╭──

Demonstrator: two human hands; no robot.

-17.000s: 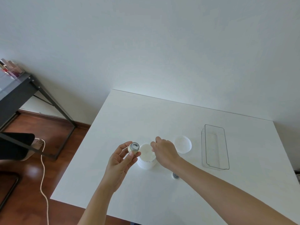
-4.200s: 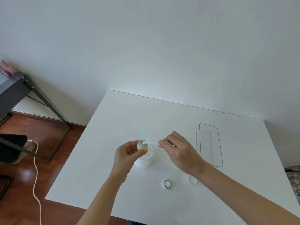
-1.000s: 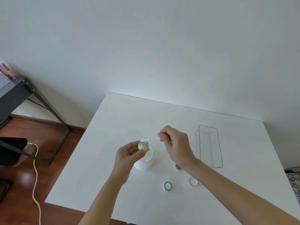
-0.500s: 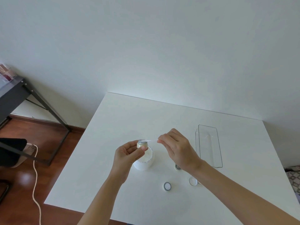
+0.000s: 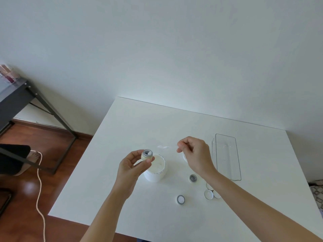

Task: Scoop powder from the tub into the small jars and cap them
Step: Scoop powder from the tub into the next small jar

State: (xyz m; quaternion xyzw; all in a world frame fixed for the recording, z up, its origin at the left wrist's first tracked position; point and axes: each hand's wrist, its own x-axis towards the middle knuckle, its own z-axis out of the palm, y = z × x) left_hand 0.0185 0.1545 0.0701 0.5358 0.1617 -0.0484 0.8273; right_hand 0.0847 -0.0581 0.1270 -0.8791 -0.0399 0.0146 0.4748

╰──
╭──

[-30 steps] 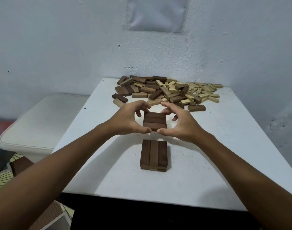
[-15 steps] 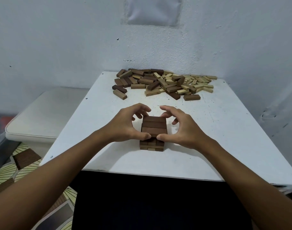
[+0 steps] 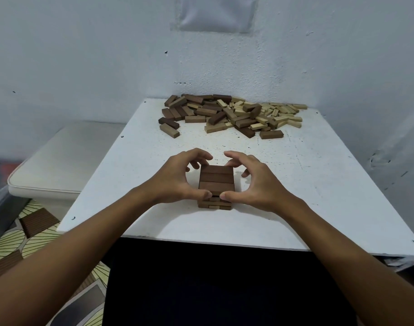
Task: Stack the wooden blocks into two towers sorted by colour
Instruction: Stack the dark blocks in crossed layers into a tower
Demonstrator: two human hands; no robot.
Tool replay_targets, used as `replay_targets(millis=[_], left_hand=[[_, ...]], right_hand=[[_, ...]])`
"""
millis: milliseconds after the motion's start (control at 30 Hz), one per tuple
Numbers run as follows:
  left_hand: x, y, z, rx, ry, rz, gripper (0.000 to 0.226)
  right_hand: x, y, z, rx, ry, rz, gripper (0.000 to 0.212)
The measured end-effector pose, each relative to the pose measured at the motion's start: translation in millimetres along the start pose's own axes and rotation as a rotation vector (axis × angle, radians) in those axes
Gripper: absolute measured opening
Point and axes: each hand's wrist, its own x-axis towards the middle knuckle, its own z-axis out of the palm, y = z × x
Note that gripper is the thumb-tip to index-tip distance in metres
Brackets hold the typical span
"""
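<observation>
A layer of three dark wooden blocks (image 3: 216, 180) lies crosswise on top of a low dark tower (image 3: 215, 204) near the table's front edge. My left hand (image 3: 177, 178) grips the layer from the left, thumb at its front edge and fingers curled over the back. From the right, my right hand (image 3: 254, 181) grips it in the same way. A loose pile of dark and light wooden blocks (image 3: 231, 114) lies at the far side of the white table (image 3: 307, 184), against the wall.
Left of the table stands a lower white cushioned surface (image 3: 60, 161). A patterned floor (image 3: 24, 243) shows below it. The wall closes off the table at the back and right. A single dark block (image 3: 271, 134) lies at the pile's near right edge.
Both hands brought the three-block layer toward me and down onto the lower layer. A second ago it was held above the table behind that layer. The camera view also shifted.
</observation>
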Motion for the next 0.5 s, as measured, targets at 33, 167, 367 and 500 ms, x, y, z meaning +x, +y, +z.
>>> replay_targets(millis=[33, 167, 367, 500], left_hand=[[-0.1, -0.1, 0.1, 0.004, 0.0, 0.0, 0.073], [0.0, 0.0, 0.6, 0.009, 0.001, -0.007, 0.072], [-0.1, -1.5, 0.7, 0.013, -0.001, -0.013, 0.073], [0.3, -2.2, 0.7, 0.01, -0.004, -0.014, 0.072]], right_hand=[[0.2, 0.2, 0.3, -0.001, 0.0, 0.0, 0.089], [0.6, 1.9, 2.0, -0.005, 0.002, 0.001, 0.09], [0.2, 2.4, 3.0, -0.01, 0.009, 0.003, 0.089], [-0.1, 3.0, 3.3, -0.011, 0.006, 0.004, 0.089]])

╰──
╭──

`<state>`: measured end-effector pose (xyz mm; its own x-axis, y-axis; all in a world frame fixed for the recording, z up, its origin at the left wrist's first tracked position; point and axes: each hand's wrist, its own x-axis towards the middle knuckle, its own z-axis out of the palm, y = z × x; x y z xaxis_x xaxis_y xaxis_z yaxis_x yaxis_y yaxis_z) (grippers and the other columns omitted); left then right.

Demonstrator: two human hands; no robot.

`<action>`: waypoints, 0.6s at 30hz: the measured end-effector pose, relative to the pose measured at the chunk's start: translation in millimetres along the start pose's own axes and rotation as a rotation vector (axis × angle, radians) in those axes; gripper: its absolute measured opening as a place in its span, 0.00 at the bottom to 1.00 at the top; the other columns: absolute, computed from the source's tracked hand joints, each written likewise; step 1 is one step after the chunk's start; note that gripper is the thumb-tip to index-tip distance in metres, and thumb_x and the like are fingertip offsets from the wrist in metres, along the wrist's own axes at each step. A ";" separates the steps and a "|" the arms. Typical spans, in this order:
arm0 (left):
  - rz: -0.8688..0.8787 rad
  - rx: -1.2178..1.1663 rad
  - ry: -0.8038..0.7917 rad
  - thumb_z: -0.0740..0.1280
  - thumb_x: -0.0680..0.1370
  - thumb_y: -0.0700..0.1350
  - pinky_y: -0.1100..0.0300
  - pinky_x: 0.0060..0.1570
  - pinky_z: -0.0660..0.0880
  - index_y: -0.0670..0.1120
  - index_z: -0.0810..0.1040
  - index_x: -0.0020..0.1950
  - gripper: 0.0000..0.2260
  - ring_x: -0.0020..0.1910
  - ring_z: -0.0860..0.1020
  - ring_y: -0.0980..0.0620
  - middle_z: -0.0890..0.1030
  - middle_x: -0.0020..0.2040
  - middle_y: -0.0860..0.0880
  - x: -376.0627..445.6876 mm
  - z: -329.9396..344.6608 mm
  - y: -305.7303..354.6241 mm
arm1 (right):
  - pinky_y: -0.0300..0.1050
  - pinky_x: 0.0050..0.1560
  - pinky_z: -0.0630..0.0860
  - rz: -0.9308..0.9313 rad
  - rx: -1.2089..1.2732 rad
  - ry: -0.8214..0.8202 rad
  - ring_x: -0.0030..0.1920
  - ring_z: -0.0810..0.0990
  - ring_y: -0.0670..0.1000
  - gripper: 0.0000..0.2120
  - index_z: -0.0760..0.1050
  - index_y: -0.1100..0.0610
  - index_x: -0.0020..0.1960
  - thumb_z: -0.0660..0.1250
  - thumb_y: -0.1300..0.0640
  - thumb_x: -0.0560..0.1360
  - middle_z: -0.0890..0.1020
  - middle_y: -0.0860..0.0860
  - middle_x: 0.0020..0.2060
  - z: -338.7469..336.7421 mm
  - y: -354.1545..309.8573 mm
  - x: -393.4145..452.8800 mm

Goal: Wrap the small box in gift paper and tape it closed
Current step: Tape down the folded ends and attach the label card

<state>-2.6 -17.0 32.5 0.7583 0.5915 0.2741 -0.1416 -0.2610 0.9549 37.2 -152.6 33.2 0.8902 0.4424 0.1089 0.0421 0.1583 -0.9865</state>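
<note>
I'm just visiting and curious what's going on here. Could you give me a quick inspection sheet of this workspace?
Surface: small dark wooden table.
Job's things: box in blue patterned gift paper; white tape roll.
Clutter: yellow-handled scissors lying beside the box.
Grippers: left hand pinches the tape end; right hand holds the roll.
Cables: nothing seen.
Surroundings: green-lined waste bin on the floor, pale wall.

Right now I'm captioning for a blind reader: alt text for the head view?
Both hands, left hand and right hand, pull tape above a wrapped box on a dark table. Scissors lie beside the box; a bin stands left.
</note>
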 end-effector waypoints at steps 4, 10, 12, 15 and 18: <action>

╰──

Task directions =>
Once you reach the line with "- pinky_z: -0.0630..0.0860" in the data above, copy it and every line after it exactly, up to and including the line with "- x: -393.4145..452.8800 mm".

Result of the task =>
  - pinky_z: -0.0630..0.0860
  - rz: -0.9308..0.9313 rad
  - rx: -1.2089..1.2732 rad
  - ry: -0.8214..0.8202 rad
  - ring_x: -0.0030..0.1920
  - ring_z: -0.0810..0.0990
  - ring_y: -0.0670..0.1000
  - gripper: 0.0000..0.2120
  - index_z: -0.0760..0.1050
  - index_y: -0.1100..0.0610
  - index_x: -0.0020..0.1960
  - thumb_z: -0.0660..0.1250
  - thumb_y: -0.1300..0.0640
  - thumb_x: -0.0560..0.1360
  - middle_z: -0.0890..0.1020
  - middle_y: -0.0860..0.0860
  - middle_x: 0.0020..0.2060
  - z: -338.7469..336.7421 mm
  - y: -354.1545..309.8573 mm
  - x: -393.4145..452.8800 mm

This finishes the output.